**Work instruction:** Return each line of the material verbatim.

**Data extract:**

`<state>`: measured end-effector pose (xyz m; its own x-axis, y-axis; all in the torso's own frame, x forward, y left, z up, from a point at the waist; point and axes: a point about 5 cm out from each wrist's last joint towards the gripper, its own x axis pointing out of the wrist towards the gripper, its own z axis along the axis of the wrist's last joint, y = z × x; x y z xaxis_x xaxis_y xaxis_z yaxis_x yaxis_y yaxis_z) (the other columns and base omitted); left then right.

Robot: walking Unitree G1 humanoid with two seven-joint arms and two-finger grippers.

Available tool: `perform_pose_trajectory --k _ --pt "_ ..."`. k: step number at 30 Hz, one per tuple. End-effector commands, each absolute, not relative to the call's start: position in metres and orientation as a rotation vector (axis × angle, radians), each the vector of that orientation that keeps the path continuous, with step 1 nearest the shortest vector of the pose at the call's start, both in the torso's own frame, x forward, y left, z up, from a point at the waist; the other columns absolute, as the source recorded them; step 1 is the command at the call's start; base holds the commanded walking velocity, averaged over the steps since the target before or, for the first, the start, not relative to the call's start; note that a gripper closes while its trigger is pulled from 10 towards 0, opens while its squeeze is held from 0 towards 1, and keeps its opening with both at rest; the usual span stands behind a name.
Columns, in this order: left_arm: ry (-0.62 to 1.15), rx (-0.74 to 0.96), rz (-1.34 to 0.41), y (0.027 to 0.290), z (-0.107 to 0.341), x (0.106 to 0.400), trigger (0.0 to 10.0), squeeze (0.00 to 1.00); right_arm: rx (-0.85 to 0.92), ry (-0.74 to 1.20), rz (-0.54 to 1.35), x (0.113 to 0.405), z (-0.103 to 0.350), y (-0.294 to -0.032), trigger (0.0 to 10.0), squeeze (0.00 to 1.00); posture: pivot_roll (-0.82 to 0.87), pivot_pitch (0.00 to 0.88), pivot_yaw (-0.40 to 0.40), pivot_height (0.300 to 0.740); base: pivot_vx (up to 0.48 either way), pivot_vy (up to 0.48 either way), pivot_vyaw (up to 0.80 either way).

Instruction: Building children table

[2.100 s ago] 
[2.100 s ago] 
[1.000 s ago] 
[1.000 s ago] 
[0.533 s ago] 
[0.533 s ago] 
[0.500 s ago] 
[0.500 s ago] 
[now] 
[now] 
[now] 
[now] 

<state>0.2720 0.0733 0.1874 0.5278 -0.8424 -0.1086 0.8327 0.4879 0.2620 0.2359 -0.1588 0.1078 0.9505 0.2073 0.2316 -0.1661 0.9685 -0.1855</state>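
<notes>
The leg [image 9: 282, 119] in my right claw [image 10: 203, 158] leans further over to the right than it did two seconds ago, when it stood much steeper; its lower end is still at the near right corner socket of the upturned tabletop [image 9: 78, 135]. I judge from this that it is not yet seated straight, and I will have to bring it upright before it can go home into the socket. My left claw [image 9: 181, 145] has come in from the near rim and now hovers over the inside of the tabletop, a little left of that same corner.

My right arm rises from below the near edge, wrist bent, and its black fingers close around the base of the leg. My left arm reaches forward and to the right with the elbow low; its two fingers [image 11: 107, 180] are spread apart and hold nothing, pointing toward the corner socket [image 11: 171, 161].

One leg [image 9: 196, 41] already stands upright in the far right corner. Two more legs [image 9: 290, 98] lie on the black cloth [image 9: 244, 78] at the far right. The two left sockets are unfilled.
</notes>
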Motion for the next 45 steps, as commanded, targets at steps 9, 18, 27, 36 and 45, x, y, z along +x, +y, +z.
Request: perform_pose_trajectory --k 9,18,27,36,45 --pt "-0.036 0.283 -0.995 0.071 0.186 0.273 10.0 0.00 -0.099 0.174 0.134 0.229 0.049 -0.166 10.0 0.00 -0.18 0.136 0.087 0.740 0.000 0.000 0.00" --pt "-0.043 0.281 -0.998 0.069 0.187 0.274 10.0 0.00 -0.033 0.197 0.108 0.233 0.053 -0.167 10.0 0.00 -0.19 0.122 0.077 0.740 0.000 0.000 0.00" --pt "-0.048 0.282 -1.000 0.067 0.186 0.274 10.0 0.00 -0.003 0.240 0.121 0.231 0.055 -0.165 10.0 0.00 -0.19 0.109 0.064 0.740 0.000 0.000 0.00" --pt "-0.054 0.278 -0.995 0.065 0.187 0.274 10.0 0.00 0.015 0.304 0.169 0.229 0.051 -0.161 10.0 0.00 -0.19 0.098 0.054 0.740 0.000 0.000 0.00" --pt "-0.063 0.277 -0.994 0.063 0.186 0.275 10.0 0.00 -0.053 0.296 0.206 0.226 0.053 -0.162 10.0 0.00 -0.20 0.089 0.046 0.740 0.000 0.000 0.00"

**Answer to this problem:**
`<state>`: measured end-effector pose (xyz m; its own x-axis, y-axis; all in the torso's own frame, x forward, y left, z up, from a point at the waist; point and axes: a point about 5 cm out from each wrist's last joint towards the gripper, its own x axis pointing out of the wrist towards the gripper, its own z axis along the axis of the wrist's last joint, y = z × x; x y z xaxis_x xaxis_y xaxis_z yaxis_x yaxis_y yaxis_z) (the other columns and base omitted); left then right.

Robot: walking Unitree G1 humanoid with two seven-joint arms and two-finger grippers.

Available tool: `perform_pose_trajectory --k _ --pt "_ ..."`. k: step number at 30 Hz, one per tuple. End-effector commands, each absolute, not relative to the call's start: position in metres and orientation as a rotation vector (axis × angle, radians), each the vector of that orientation that keeps the path continuous, with step 1 nearest the shortest vector of the pose at the call's start, both in the torso's own frame, x forward, y left, z up, from a point at the waist; the other columns absolute, as the source recorded them; step 1 is the command at the call's start; base holds the commanded walking velocity, averaged over the steps since the target before or, for the first, the start, not relative to the call's start; note that a gripper closes while its trigger is pulled from 10 towards 0, opens while its squeeze is held from 0 towards 1, and keeps its opening with both at rest; the usual span stands behind a name.
Columns, in this order: left_arm: ry (-0.62 to 1.15), rx (-0.74 to 0.96), rz (-1.34 to 0.41), y (0.027 to 0.290), z (-0.107 to 0.341), x (0.106 to 0.400), trigger (0.0 to 10.0), squeeze (0.00 to 1.00); right_arm: rx (-0.85 to 0.92), ry (-0.74 to 1.20), rz (-0.54 to 1.35), x (0.113 to 0.405), z (-0.103 to 0.350), y (-0.294 to -0.032), trigger (0.0 to 10.0), squeeze (0.00 to 1.00); posture: pivot_roll (-0.82 to 0.87), pivot_pitch (0.00 to 0.88), pivot_yaw (-0.40 to 0.40), pivot_height (0.300 to 0.740); base: pivot_vx (up to 0.48 either way), pivot_vy (up to 0.48 either way), pivot_vyaw (up to 0.80 either way).

Instruction: Building children table

[2.100 s ago] 
[2.100 s ago] 
[1.000 s ago] 
[1.000 s ago] 
[0.533 s ago] 
[0.533 s ago] 
[0.500 s ago] 
[0.500 s ago] 
[now] 
[now] 
[now] 
[now] 

<state>0.2720 0.0733 0.1874 0.5278 -0.8424 -0.1086 0.8327 0.4879 0.2620 0.2359 -0.1588 0.1078 0.9505 0.2073 0.2316 -0.1661 0.9685 -0.1855</state>
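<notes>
The leg [image 9: 282, 119] in my right claw [image 10: 203, 158] leans further over to the right than it did two seconds ago, when it stood much steeper; its lower end is still at the near right corner socket of the upturned tabletop [image 9: 78, 135]. I judge from this that it is not yet seated straight, and I will have to bring it upright before it can go home into the socket. My left claw [image 9: 181, 145] has come in from the near rim and now hovers over the inside of the tabletop, a little left of that same corner.

My right arm rises from below the near edge, wrist bent, and its black fingers close around the base of the leg. My left arm reaches forward and to the right with the elbow low; its two fingers [image 11: 107, 180] are spread apart and hold nothing, pointing toward the corner socket [image 11: 171, 161].

One leg [image 9: 196, 41] already stands upright in the far right corner. Two more legs [image 9: 290, 98] lie on the black cloth [image 9: 244, 78] at the far right. The two left sockets are unfilled.
</notes>
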Motion for the next 45 steps, as commanded, targets at steps 9, 18, 27, 36 and 45, x, y, z along +x, +y, +z.
Request: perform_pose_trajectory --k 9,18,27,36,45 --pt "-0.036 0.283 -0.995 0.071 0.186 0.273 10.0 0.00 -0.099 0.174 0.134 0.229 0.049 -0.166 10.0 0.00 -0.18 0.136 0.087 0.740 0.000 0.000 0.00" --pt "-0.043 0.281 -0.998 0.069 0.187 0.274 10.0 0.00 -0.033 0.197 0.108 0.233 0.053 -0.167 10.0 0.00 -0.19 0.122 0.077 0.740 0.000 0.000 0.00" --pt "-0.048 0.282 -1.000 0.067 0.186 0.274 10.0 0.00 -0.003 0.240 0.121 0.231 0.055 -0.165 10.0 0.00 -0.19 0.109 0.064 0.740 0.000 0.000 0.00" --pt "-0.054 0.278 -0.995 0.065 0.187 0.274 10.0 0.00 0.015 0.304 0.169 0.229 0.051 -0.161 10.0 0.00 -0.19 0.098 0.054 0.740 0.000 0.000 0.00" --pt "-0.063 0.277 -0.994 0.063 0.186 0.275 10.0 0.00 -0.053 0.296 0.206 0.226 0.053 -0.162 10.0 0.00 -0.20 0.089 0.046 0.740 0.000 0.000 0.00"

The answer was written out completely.